It's really difficult because 1 major thing for me is that I want her to be open and honest with me and not be ashamed talking about these things as I was with my mum! Even to this day my mum hates talking about sex and all things related haha! I was soo scared to tell my mum I was on the pill :blush: anyway so I guess its just figuring out how and when to approach it!


----------



## EcoMama

I'm yet to reach this age with my dd, but she does happily sit on the sofa and play with herself, using her fingers, when she has no nappy on. I tend to redurect her atm, she's only 20 months. But not sure how to tackle when she's older... All I know is that if it didnt feel good then the human race would be extinct by now, so it is normal :)


----------



## sethsmummy

since she tells you she wants to go "play" just tell her "thats ok but please dont use your toys or put anything in there".. you just have to keep reassuring her that its ok as long as shes not inserting things that could get stuck. 

my eldest son has started doing this and i was really worried till i spoke to other parents. he now knows its ok to do on his own in his room but nowhere else. xx


----------



## mum140381

i would say something like dont put toys down there or anything because they will get dirty and smell like wee wee . i do say to mine dont mess with your bums or each others bums because its not nice xx


----------



## tinkerbelle93

My son is 3 and a half and the same.. he's also very secretive about it and likes to shut his bedroom door or hide under his covers.
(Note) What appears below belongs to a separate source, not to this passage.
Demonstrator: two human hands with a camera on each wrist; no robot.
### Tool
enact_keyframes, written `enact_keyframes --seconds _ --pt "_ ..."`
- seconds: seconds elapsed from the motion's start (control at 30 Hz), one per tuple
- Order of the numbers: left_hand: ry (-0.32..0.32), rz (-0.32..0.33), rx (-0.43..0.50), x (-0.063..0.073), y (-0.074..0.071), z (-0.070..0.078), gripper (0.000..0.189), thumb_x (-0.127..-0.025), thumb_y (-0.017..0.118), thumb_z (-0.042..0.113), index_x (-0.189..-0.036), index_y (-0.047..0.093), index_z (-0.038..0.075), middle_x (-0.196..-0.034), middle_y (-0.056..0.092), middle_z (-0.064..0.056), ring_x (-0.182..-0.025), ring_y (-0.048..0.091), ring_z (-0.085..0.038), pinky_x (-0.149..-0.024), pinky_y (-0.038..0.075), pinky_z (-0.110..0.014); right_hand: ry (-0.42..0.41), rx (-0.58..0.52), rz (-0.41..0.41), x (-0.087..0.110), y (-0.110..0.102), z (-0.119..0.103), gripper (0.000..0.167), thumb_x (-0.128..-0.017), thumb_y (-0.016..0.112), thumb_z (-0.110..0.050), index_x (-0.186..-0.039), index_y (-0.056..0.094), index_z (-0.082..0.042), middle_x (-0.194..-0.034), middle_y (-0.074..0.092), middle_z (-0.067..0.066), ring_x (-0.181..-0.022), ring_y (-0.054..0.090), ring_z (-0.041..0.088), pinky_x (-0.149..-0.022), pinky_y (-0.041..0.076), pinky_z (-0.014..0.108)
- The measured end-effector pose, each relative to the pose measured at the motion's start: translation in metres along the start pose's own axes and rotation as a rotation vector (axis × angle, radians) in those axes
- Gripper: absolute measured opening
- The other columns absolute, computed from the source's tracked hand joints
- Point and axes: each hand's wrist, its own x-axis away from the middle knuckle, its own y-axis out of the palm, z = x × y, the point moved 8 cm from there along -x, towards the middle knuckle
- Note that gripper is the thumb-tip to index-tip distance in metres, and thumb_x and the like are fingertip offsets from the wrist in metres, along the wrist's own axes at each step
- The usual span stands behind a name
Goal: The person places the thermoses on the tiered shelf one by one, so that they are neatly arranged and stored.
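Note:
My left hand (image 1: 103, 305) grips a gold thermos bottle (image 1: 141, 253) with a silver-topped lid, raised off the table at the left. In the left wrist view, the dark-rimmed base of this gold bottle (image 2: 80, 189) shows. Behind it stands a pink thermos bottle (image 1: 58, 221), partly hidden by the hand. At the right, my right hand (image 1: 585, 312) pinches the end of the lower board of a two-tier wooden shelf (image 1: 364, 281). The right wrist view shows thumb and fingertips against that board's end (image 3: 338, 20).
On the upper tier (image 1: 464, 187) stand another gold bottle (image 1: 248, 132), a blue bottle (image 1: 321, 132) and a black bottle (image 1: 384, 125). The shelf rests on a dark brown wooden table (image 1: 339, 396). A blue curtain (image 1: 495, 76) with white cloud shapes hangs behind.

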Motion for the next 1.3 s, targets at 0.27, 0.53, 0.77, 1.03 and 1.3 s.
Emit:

Tbh it did freak me out at first and I'm still not very comfortable with it.. but I've read that it is normal for his age (and even younger toddlers) to explore and discover that touching themselves in a certain way is pleasurable. It's not 'sexual' because they don't know what sex and sexual feelings are yet. I've also read that for a toddler it's extremely unlikely to suggest abuse or anything untoward has been happening. 

Deal with it by distracting her with another activity.. it's important not to make a fuss about it or let your child see it as being 'wrong' or shameful. I really do understand the worry you've felt though! xx


----------



## BethK

I would just let her know that it's ok to talk to you about these things, it's perfectly normal and it's good she's doing it in private.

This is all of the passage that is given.